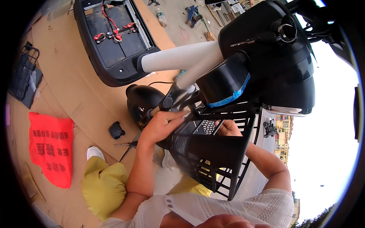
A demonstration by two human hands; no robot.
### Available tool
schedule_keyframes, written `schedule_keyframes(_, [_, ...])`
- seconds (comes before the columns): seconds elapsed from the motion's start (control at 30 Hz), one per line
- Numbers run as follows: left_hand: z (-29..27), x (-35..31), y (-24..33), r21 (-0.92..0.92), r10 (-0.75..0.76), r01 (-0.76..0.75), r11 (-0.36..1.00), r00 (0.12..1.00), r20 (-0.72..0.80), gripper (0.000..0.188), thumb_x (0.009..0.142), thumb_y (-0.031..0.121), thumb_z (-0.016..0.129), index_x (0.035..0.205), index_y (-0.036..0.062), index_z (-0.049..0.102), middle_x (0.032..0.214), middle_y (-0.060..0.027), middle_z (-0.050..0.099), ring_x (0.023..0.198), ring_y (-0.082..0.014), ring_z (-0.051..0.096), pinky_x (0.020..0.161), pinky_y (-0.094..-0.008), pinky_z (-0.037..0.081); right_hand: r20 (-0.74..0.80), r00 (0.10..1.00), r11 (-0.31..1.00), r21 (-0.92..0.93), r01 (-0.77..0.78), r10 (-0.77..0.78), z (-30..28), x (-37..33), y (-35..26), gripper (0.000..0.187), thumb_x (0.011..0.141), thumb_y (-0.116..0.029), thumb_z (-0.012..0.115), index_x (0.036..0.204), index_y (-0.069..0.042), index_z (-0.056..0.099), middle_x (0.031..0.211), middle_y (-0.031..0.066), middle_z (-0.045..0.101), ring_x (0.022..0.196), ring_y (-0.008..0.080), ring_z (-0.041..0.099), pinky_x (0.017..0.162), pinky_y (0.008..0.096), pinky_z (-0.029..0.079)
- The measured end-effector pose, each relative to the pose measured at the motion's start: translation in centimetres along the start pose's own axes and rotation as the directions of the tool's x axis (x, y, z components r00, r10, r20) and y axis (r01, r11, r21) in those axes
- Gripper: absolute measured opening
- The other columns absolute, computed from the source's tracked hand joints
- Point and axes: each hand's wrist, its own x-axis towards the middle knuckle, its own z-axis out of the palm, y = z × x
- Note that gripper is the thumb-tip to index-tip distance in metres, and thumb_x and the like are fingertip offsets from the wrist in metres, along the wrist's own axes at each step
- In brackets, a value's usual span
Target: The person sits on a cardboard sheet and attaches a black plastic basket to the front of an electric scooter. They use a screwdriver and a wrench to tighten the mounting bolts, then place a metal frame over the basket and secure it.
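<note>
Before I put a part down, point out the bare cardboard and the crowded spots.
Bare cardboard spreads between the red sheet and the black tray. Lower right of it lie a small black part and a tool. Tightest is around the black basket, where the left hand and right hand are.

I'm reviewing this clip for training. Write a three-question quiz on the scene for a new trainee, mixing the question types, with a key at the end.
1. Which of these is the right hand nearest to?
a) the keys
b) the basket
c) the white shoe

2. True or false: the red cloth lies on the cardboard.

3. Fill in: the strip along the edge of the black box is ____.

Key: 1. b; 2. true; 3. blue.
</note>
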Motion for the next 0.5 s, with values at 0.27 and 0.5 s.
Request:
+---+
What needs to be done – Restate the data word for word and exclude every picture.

Task output –
A demonstration by two human hands; no robot.
### Available tool
schedule_keyframes, written `schedule_keyframes(_, [_, ...])`
- seconds (comes before the columns): seconds elapsed from the motion's start (control at 30 Hz), one per line
- Numbers run as follows: left_hand: z (-29..27), x (-35..31), y (-24..33), r21 (-0.92..0.92), r10 (-0.75..0.76), r01 (-0.76..0.75), r11 (-0.36..1.00), r00 (0.12..1.00), r20 (-0.72..0.80), gripper (0.000..0.188), thumb_x (0.009..0.142), thumb_y (-0.031..0.121), thumb_z (-0.016..0.129), index_x (0.035..0.205), index_y (-0.036..0.062), index_z (-0.049..0.102), middle_x (0.032..0.214), middle_y (-0.060..0.027), middle_z (-0.050..0.099), ring_x (0.023..0.198), ring_y (-0.082..0.014), ring_z (-0.051..0.096), pinky_x (0.020..0.161), pinky_y (-0.094..-0.008), pinky_z (-0.037..0.081); right_hand: r20 (-0.74..0.80), r00 (0.10..1.00), r11 (-0.31..1.00), r21 (-0.92..0.93), r01 (-0.77..0.78), r10 (-0.77..0.78), z (-30..28), x (-37..33), y (-35..26), gripper (0.000..0.187), thumb_x (0.011..0.141), thumb_y (-0.116..0.029), thumb_z (-0.012..0.115), index_x (0.036..0.204), index_y (-0.069..0.042), index_z (-0.056..0.099), middle_x (0.031..0.211), middle_y (-0.031..0.066), middle_z (-0.045..0.101), ring_x (0.022..0.196), ring_y (-0.008..0.080), ring_z (-0.041..0.099), pinky_x (0.017..0.162), pinky_y (0.008..0.096), pinky_z (-0.029..0.079)
- The measured end-effector pose, each relative to the pose measured at the motion's start: translation in centimetres along the start pose's own axes and rotation as the directions of the tool's x axis (x, y, z components r00, r10, r20) and y axis (r01, r11, r21) in those axes
- Gripper: absolute measured opening
- The other columns absolute, computed from the source's tracked hand joints
- Point and axes: each hand's wrist, its own x-axis towards the middle knuckle, its own z-axis out of the palm, y = z × x
- Note that gripper is the thumb-tip to index-tip distance in metres, and thumb_x and the like are fingertip offsets from the wrist in metres, along the wrist's own axes at each step
- In brackets, a value's usual span
Target: The person sits on a cardboard sheet and attaches a black plastic basket to the front of an electric scooter. They use a screwdriver and a wrench to tighten the mounting bolts, then place a metal frame over the basket and secure it.
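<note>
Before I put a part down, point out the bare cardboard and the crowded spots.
Bare cardboard spreads between the red sheet and the black tray. Lower right of it lie a small black part and a tool. Tightest is around the black basket, where the left hand and right hand are.

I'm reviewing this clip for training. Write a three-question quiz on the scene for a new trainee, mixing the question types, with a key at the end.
1. Which of these is the right hand nearest to?
a) the keys
b) the basket
c) the white shoe

2. True or false: the red cloth lies on the cardboard.

3. Fill in: the strip along the edge of the black box is ____.

Key: 1. b; 2. true; 3. blue.
</note>
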Motion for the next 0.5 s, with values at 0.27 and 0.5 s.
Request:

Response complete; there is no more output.